== Exercise ==
Below are entries. Reproduce exactly the lines between the line holding "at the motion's" and the line holding "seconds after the", inclusive, and only those.

#### Records for this exercise

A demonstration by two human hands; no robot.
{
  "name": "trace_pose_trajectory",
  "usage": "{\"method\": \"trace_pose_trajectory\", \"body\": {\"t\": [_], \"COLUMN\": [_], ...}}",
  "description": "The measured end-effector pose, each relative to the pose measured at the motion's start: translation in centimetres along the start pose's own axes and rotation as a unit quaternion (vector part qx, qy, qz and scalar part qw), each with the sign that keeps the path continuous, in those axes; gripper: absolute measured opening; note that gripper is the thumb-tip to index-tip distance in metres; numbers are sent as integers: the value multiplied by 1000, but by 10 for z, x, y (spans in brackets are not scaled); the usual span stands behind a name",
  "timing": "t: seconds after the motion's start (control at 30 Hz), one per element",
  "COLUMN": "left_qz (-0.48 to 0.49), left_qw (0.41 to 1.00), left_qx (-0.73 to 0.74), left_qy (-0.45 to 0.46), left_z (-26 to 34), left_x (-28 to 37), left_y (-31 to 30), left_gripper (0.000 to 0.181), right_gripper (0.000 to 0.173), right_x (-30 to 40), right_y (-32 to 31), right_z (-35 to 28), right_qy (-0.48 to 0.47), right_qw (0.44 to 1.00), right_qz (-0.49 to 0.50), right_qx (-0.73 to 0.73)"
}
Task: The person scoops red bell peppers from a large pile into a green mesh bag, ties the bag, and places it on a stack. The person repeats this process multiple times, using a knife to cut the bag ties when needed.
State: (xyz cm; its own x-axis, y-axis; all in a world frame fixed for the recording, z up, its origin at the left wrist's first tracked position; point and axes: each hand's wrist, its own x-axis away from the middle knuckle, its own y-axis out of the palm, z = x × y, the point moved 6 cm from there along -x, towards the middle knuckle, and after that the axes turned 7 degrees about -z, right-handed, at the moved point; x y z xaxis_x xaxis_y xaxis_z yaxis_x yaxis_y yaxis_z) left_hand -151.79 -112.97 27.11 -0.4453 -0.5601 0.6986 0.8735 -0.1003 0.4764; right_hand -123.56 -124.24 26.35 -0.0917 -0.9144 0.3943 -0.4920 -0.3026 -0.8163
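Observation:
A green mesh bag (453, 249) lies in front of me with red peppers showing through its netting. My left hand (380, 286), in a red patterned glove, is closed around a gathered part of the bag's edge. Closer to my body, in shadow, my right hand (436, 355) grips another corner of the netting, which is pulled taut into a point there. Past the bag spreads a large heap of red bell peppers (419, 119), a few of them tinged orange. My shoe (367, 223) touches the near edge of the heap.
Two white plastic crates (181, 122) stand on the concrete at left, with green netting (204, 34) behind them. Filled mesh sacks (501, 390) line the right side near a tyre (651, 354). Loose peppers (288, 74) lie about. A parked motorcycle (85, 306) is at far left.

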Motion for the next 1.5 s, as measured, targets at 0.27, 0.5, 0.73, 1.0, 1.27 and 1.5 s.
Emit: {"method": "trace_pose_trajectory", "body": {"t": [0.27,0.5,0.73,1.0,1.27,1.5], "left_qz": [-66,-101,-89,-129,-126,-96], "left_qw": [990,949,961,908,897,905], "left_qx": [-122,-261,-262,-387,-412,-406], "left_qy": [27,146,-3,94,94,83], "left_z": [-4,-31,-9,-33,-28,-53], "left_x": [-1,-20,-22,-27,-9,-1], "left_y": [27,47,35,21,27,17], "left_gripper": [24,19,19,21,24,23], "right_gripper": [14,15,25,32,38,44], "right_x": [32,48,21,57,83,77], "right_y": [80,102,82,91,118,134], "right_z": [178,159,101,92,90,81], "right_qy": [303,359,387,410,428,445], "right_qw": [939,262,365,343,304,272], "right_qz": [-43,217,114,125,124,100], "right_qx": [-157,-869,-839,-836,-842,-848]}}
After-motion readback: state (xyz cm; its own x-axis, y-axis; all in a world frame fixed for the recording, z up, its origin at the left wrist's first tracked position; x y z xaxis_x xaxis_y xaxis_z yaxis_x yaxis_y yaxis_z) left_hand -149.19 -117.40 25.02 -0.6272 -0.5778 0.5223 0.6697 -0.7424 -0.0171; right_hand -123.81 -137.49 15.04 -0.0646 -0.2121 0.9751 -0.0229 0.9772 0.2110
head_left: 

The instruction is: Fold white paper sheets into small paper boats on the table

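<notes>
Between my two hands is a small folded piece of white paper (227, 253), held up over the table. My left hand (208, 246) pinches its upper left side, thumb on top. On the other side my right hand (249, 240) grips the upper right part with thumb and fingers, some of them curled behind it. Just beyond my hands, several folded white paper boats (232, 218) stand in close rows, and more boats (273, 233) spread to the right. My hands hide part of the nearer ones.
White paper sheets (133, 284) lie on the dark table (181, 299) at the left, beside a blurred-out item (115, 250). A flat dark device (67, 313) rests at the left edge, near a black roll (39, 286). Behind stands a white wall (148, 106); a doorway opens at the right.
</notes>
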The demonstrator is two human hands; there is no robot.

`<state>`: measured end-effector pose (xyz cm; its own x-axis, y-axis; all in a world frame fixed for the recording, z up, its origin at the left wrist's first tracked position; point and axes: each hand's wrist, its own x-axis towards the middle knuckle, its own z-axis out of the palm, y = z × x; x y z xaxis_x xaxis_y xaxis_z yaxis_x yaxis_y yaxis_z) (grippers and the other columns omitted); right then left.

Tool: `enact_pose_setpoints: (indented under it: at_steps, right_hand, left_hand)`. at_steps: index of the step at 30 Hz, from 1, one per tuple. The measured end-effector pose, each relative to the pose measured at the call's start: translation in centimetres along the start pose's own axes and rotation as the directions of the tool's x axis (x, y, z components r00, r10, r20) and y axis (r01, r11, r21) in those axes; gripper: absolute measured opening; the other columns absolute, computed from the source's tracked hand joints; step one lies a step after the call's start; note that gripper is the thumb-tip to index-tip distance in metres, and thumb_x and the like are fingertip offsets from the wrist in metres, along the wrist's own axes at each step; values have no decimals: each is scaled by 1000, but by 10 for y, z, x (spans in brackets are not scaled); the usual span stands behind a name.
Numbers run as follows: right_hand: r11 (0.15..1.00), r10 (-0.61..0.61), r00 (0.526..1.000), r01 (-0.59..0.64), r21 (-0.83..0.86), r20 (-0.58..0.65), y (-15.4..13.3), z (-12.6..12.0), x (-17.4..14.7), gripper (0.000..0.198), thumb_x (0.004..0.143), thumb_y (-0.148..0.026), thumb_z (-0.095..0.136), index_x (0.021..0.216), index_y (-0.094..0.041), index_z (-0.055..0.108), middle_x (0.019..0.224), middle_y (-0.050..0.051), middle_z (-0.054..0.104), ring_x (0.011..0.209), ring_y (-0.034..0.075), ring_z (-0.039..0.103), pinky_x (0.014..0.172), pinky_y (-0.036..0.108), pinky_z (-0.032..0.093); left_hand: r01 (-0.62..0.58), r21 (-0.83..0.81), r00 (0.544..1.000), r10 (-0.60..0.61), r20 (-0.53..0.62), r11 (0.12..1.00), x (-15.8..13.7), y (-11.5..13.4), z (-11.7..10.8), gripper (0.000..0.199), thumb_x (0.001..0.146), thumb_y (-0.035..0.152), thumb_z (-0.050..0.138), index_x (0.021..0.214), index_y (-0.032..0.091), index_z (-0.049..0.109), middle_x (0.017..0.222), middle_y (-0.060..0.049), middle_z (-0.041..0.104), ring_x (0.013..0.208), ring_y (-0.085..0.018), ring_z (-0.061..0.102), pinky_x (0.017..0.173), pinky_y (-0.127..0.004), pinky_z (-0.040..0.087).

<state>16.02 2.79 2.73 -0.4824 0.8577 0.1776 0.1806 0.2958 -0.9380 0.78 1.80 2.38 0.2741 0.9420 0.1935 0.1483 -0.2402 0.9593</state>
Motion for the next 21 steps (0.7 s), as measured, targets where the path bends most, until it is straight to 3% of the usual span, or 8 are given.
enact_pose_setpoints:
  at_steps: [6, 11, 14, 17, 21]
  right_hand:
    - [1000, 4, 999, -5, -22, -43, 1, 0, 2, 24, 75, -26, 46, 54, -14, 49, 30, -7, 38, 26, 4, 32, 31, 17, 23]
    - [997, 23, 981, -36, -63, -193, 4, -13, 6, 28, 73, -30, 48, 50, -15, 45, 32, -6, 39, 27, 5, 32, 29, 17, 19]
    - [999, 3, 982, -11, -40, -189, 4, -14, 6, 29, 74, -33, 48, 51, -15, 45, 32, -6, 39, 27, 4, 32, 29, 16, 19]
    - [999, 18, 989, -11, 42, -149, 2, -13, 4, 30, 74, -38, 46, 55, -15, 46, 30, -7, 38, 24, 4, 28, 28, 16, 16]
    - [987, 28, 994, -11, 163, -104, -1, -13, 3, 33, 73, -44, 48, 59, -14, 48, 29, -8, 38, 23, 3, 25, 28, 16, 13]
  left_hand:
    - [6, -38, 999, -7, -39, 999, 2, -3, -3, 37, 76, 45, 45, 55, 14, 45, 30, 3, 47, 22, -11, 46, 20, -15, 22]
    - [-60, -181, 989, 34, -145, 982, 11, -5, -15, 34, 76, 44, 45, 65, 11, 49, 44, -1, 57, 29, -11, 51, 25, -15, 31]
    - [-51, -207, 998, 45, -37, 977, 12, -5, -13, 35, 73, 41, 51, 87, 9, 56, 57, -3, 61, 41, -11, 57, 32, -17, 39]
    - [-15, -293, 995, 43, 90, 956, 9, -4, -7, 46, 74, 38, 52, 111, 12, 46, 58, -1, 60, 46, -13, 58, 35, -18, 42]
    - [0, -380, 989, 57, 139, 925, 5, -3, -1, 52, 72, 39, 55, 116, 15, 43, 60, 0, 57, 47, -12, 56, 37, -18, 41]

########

== Exercise output ==
  "description": "The measured end-effector pose, each relative to the pose measured at the motion's start: translation in centimetres along the start pose's own axes and rotation as a unit quaternion (vector part qx, qy, qz and scalar part qw), each with the sign that keeps the path continuous, in those axes; gripper: absolute measured opening; note that gripper is the thumb-tip to index-tip distance in metres; numbers are sent as integers: the value multiplied by 1000, but by 10 for z, x, y (spans in brackets are not scaled); the usual span stands behind a name",
  "timing": "t: seconds after the motion's start (control at 30 Hz), one per element",

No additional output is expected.